Task goal: Would you restate the data exactly as given?

[Stored records]
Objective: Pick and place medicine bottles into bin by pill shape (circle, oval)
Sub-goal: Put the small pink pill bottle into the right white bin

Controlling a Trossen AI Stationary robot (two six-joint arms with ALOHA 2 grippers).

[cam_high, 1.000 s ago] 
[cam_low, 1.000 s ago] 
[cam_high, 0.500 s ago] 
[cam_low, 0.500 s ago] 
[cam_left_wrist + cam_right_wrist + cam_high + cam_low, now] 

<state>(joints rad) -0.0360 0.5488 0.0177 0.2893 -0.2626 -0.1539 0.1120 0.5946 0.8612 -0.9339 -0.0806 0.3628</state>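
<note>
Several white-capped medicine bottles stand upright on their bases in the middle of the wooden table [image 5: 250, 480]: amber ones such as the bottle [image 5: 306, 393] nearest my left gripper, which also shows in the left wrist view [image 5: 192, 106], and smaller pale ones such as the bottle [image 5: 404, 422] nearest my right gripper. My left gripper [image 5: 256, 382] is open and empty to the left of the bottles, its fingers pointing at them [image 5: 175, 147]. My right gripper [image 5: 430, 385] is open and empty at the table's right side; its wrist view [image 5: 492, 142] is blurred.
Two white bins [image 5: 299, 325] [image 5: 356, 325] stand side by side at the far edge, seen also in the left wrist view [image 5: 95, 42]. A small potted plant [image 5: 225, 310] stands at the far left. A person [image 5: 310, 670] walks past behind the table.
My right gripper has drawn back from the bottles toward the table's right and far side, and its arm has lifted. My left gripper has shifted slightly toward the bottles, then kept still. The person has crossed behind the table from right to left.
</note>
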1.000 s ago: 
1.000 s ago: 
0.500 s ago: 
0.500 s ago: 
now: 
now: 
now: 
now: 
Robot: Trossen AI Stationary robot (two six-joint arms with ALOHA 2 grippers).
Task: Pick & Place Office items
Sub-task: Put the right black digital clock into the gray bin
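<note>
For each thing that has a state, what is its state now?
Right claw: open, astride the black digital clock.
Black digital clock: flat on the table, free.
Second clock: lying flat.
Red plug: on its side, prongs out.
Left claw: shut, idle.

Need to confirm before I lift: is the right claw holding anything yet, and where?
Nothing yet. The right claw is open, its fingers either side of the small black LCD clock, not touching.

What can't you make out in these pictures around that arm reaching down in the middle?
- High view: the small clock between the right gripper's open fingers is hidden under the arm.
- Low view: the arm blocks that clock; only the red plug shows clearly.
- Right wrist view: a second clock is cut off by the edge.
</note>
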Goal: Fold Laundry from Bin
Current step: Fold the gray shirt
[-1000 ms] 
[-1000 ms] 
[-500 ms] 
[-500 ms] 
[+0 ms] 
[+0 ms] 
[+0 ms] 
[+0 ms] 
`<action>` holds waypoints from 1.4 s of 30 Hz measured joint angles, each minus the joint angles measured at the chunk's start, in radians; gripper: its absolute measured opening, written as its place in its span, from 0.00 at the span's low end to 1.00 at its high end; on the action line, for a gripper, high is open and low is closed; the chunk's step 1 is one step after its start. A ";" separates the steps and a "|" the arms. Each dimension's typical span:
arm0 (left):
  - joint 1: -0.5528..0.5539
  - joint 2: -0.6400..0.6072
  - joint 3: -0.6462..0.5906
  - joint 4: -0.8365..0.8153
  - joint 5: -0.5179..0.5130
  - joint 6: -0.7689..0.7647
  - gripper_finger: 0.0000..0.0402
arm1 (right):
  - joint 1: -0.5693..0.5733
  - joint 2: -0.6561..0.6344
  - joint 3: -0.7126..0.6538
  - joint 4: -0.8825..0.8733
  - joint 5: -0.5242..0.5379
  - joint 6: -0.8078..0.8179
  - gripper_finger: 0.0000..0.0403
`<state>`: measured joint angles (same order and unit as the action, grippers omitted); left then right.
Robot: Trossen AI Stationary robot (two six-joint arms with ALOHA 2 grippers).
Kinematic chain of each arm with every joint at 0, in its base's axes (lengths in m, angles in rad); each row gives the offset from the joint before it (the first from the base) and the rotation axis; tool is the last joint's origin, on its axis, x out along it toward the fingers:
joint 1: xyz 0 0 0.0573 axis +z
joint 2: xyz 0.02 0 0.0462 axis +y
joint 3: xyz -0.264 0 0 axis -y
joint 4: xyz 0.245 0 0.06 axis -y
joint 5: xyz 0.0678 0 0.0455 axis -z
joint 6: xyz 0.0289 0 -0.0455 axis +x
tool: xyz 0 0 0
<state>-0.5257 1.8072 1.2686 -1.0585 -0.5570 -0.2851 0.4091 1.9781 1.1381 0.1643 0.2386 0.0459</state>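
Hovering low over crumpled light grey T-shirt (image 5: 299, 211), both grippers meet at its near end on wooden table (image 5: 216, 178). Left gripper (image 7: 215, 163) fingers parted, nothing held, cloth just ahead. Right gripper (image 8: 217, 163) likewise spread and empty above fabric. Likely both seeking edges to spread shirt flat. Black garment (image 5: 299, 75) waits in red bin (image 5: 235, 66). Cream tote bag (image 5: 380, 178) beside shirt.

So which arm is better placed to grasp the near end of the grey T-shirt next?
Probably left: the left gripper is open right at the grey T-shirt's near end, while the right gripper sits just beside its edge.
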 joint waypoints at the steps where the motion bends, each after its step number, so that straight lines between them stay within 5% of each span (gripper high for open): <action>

Worked solution:
Objective: Pick and place medicine bottles into bin by pill shape (circle, oval)
Sub-goal: Put the small pink pill bottle into the right white bin

Controlling a Trossen AI Stationary robot (two six-joint arms with ALOHA 2 grippers).

[cam_high, 1.000 s ago] 
[cam_low, 1.000 s ago] 
[cam_high, 0.500 s ago] 
[cam_low, 0.500 s ago] 
[cam_left_wrist + cam_right_wrist + cam_high + cam_low, now] 

<state>(joints rad) -0.0360 0.5488 0.0177 0.2893 -0.2626 -0.1539 0.1120 0.5946 0.8612 -0.9339 -0.0806 0.3628</state>
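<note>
Several white-capped medicine bottles stand upright on their bases in the middle of the wooden table [image 5: 250, 480]: amber ones such as the bottle [image 5: 306, 393] nearest my left gripper, which also shows in the left wrist view [image 5: 192, 106], and smaller pale ones such as the bottle [image 5: 404, 422] nearest my right gripper. My left gripper [image 5: 256, 382] is open and empty to the left of the bottles, its fingers pointing at them [image 5: 175, 147]. My right gripper [image 5: 430, 385] is open and empty at the table's right side; its wrist view [image 5: 492, 142] is blurred.
Two white bins [image 5: 299, 325] [image 5: 356, 325] stand side by side at the far edge, seen also in the left wrist view [image 5: 95, 42]. A small potted plant [image 5: 225, 310] stands at the far left. A person [image 5: 310, 670] walks past behind the table.
My right gripper has drawn back from the bottles toward the table's right and far side, and its arm has lifted. My left gripper has shifted slightly toward the bottles, then kept still. The person has crossed behind the table from right to left.
</note>
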1.000 s ago: 
1.000 s ago: 
0.500 s ago: 
0.500 s ago: 
now: 
now: 
now: 
now: 
Robot: Trossen AI Stationary robot (two six-joint arms with ALOHA 2 grippers).
Task: Pick & Place Office items
Sub-task: Put the right black digital clock into the gray bin
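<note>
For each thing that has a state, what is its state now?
Right claw: open, astride the black digital clock.
Black digital clock: flat on the table, free.
Second clock: lying flat.
Red plug: on its side, prongs out.
Left claw: shut, idle.

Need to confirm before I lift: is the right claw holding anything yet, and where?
Nothing yet. The right claw is open, its fingers either side of the small black LCD clock, not touching.

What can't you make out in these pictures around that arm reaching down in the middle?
- High view: the small clock between the right gripper's open fingers is hidden under the arm.
- Low view: the arm blocks that clock; only the red plug shows clearly.
- Right wrist view: a second clock is cut off by the edge.
</note>
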Goal: Fold Laundry from Bin
Current step: Fold the gray shirt
[-1000 ms] 
[-1000 ms] 
[-500 ms] 
[-500 ms] 
[+0 ms] 
[+0 ms] 
[+0 ms] 
[+0 ms] 
`<action>` holds waypoints from 1.4 s of 30 Hz measured joint angles, each minus the joint angles measured at the chunk's start, in radians; gripper: its absolute measured opening, written as its place in its span, from 0.00 at the span's low end to 1.00 at its high end; on the action line, for a gripper, high is open and low is closed; the chunk's step 1 is one step after its start. A ";" separates the steps and a "|" the arms. Each dimension's typical span:
arm0 (left):
  - joint 1: -0.5528..0.5539
  - joint 2: -0.6400..0.6072
  - joint 3: -0.6462..0.5906
  - joint 4: -0.8365..0.8153
  - joint 5: -0.5179..0.5130
  - joint 6: -0.7689..0.7647
  - gripper_finger: 0.0000..0.0402
arm1 (right):
  - joint 1: -0.5693..0.5733
  - joint 2: -0.6561..0.6344
  - joint 3: -0.7126..0.6538
  - joint 4: -0.8825..0.8733
  - joint 5: -0.5242..0.5379
  - joint 6: -0.8078..0.8179
  - gripper_finger: 0.0000..0.0403
`<state>`: measured joint angles (same order and unit as the action, grippers omitted); left then right.
Robot: Trossen AI Stationary robot (two six-joint arms with ALOHA 2 grippers).
Kinematic chain of each arm with every joint at 0, in its base's axes (lengths in m, angles in rad); each row gives the offset from the joint before it (the first from the base) and the rotation axis; tool is the last joint's origin, on its axis, x out along it toward the fingers:
joint 1: xyz 0 0 0.0573 axis +z
joint 2: xyz 0.02 0 0.0462 axis +y
joint 3: xyz -0.264 0 0 axis -y
joint 4: xyz 0.245 0 0.06 axis -y
joint 5: xyz 0.0678 0 0.0455 axis -z
joint 6: xyz 0.0289 0 -0.0455 axis +x
tool: xyz 0 0 0
<state>-0.5257 1.8072 1.2686 -1.0585 -0.5570 -0.2851 0.4091 1.9781 1.1381 0.1643 0.2386 0.0459</state>
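Hovering low over crumpled light grey T-shirt (image 5: 299, 211), both grippers meet at its near end on wooden table (image 5: 216, 178). Left gripper (image 7: 215, 163) fingers parted, nothing held, cloth just ahead. Right gripper (image 8: 217, 163) likewise spread and empty above fabric. Likely both seeking edges to spread shirt flat. Black garment (image 5: 299, 75) waits in red bin (image 5: 235, 66). Cream tote bag (image 5: 380, 178) beside shirt.

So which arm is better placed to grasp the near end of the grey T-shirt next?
Probably left: the left gripper is open right at the grey T-shirt's near end, while the right gripper sits just beside its edge.
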 joint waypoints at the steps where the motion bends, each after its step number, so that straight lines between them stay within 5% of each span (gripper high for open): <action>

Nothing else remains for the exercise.